*Data section*
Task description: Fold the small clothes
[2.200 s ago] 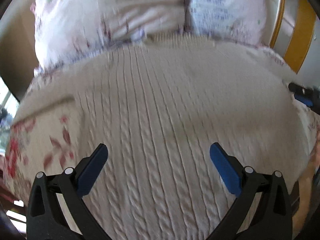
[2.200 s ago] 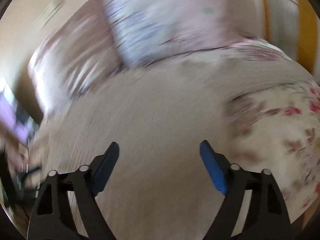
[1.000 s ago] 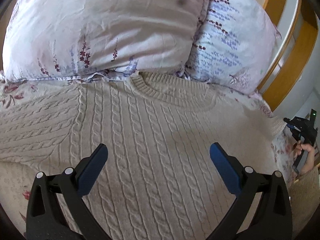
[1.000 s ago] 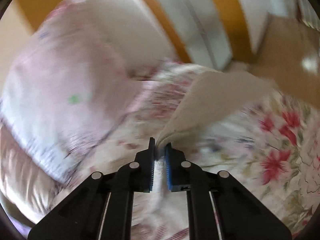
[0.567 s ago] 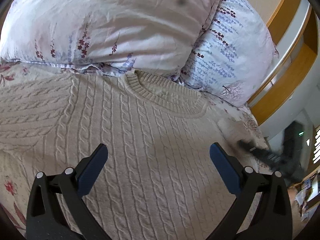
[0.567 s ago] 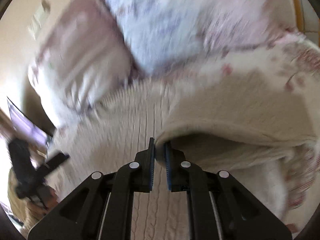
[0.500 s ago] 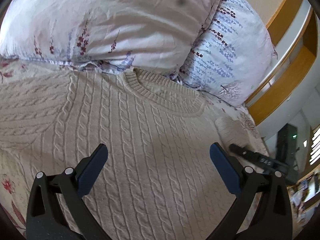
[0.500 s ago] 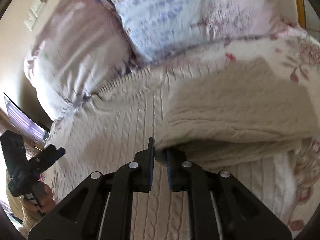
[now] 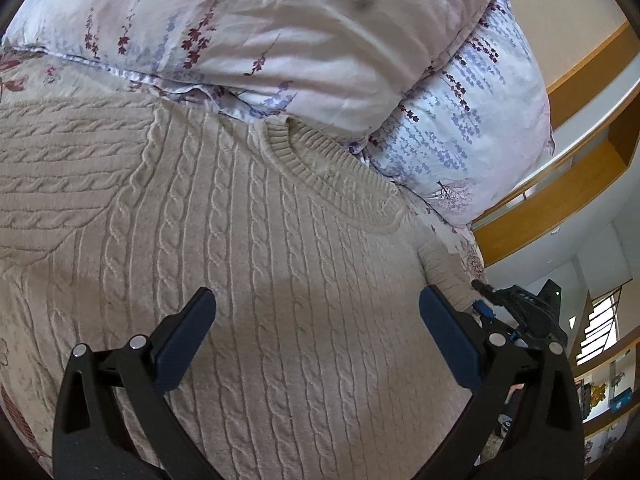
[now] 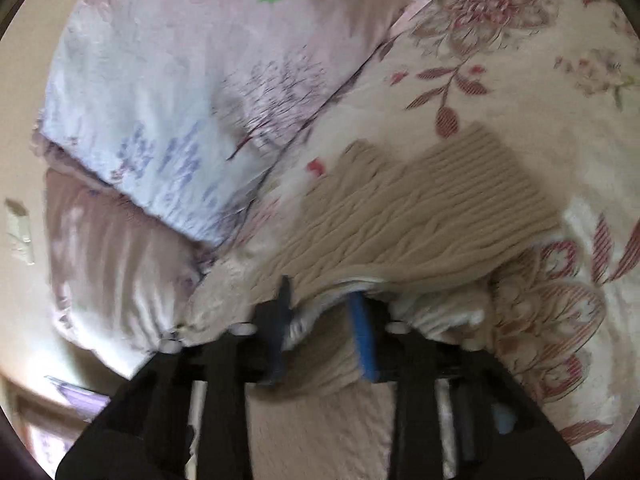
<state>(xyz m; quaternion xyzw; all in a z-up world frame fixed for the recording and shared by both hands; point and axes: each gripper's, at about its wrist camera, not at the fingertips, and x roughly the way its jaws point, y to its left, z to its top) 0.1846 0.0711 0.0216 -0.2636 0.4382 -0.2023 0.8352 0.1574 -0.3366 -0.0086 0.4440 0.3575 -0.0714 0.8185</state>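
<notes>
A beige cable-knit sweater (image 9: 256, 264) lies flat on the bed, collar toward the pillows. My left gripper (image 9: 316, 332) is open and hovers just above the sweater's chest, holding nothing. The sweater's right sleeve (image 10: 432, 216) is doubled over, its ribbed cuff lying on the floral bedspread. My right gripper (image 10: 324, 320) sits at the fold of that sleeve; its jaws stand apart with knit between and over them. The view is blurred. The right gripper also shows in the left wrist view (image 9: 516, 312) at the sweater's right edge.
Two floral pillows (image 9: 280, 40) (image 9: 472, 128) lie right behind the collar. The floral bedspread (image 10: 500, 80) extends to the right of the sleeve. A wooden headboard and shelf (image 9: 560, 200) stand beyond the bed's right edge.
My right gripper's jaws, shut on the sleeve before, have opened, and the sleeve has dropped folded on the bedspread. My left gripper has stayed open and shifted slightly over the chest.
</notes>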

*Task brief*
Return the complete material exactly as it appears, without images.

*Output for this task*
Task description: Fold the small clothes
[2.200 s ago] 
[2.200 s ago] 
[1.000 s ago] 
[1.000 s ago] 
[0.567 s ago] 
[0.567 s ago] 
[0.500 s ago] 
[0.500 s ago] 
[now] 
[now] 
<state>(xyz m; quaternion xyzw; all in a z-up world frame fixed for the recording and shared by both hands; point and axes: each gripper's, at about its wrist camera, not at the fingertips, and x roughly the way its jaws point, y to its left, z to its top) 0.1846 0.0711 0.0216 -0.2636 0.4382 -0.2023 0.8352 0.1574 -0.3366 -0.0086 0.4440 0.3575 -0.0714 0.8185</state>
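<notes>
A beige cable-knit sweater (image 9: 256, 264) lies flat on the bed, collar toward the pillows. My left gripper (image 9: 316, 332) is open and hovers just above the sweater's chest, holding nothing. The sweater's right sleeve (image 10: 432, 216) is doubled over, its ribbed cuff lying on the floral bedspread. My right gripper (image 10: 324, 320) sits at the fold of that sleeve; its jaws stand apart with knit between and over them. The view is blurred. The right gripper also shows in the left wrist view (image 9: 516, 312) at the sweater's right edge.
Two floral pillows (image 9: 280, 40) (image 9: 472, 128) lie right behind the collar. The floral bedspread (image 10: 500, 80) extends to the right of the sleeve. A wooden headboard and shelf (image 9: 560, 200) stand beyond the bed's right edge.
My right gripper's jaws, shut on the sleeve before, have opened, and the sleeve has dropped folded on the bedspread. My left gripper has stayed open and shifted slightly over the chest.
</notes>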

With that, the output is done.